And you’re likely to catch everything.
This looks like a nice girl,” he said quietly, after a pause.
“For heaven’s sake, fix yourself up and try to keep fairly clean.
Women notice that, you know.
Look at your fingernails, and keep your clothes pressed.
Have you any money?”
“All I need,” said Eugene, looking nervously toward the kitchen.
“Don’t, for God’s sake!”
“Put it in your pocket, you little fool,” Ben said angrily, thrusting a bill into his hand.
“You’ve got to have some money.
Keep it until you need it.”
Helen came out on the high front porch with them as they departed.
As usual, she had added a double heaping measure to what they needed.
There was another shoe-box stuffed with sandwiches, boiled eggs, and fudge.
She stood on the high step-edge, with a cloth wound over her head, her gaunt arms, pitted with old scars, akimbo.
A warm sunny odor of nasturtiums, loamy earth, and honeysuckle washed round them its hot spermy waves.
“O-ho!
A-ha!” she winked comically.
“I know something!
I’m not as blind as you think, you know —” She nodded with significant jocularity, her big smiling face drenched in the curious radiance and purity that occasionally dwelt so beautifully there.
He thought always when he saw her thus, of a sky washed after rain, of wide crystalline distances, cool and clean.
With a rough snigger she prodded him in the ribs:
“Ain’t love grand!
Ha-ha-ha-ha!
Look at his face, Laura.”
She drew the girl close to her in a generous hug, laughing, Oh, with laughing pity, and as they mounted the hill, she stood there, in the sunlight, her mouth slightly open, smiling, touched with radiance, beauty, and wonder.
They mounted slowly toward the eastern edge of town, by the long upward sweep of Academy Street, which bordered the negro settlement sprawled below it.
At the end of Academy Street, the hill loomed abruptly; a sinuous road, well paved, curved up along the hillside to the right.

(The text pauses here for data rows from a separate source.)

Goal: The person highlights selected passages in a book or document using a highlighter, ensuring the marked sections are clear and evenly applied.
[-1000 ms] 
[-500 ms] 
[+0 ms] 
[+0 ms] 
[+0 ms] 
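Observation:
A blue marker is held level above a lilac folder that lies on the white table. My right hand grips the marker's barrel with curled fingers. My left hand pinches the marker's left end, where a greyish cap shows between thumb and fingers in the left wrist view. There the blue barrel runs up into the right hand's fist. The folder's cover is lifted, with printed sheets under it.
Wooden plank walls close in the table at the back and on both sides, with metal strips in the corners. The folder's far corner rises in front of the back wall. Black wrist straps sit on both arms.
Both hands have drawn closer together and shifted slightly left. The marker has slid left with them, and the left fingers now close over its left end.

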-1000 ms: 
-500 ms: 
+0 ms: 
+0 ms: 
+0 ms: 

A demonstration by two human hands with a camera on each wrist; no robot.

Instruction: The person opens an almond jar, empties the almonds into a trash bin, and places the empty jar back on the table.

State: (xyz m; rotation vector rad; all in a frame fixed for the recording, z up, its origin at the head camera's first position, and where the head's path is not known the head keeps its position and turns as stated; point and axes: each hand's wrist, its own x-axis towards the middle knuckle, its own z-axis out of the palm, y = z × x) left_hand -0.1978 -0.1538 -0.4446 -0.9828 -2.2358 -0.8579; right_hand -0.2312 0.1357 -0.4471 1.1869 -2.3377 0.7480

They turned into this road, mounting now along the eastern edge of Niggertown.
The settlement fell sharply away below them, rushing down along a series of long clay streets.
There were a few frame houses by the roadside: the dwellings of negroes and poor white people, but these became sparser as they mounted.
They walked at a leisurely pace up the cool road speckled with little dancing patches of light that filtered through the arching trees and shaded on the left by the dense massed foliage of the hill.
Out of this green loveliness loomed the huge raw turret of a cement reservoir: it was streaked and blotted coolly with water-marks.
Eugene felt thirsty.
Further along, the escape from a smaller reservoir roared from a pipe in a foaming hawser, as thick as a man’s body.
They climbed sharply up, along a rocky trail, avoiding the last long corkscrew of the road, and stood in the gap, at the road’s summit.
They were only a few hundred feet above the town: it lay before them with the sharp nearness of a Sienese picture, at once close and far.
On the highest ground, he saw the solid masonry of the Square, blocked cleanly out in light and shadow, and a crawling toy that was a car, and men no bigger than sparrows.
And about the Square was the treeless brick jungle of business — cheap, ragged, and ugly, and beyond all this, in indefinite patches, the houses where all the people lived, with little bright raw ulcers of suburbia further off, and the healing and concealing grace of fair massed trees.
And below him, weltering up from the hollow along the flanks and shoulders of the hill, was Niggertown.
There seemed to be a kind of centre at the Square, where all the cars crawled in and waited, yet there was no purpose anywhere.
But the hills were lordly, with a plan.
Westward, they widened into the sun, soaring up from buttressing shoulders.
The town was thrown up on the plateau like an encampment: there was nothing below him that could resist time.
There was no idea.
Below him, in a cup, he felt that all life was held: he saw it as might one of the old schoolmen writing in monkish Latin a Theatre of Human Life; or like Peter Breughel, in one of his swarming pictures.
It seemed to him suddenly that he had not come up on the hill from the town, but that he had come out of the wilderness like a beast, and was staring now with steady beast-eye at this little huddle of wood and mortar which the wilderness must one day repossess, devour, cover over.
The seventh from the top was Troy — but Helen had lived there; and so the German dug it up.
They turned from the railing, with recovered wind, and walked through the gap, under Philip Roseberry’s great arched bridge.
To the left, on the summit, the rich Jew had his cattle, his stables, his horses, his cows, and his daughters.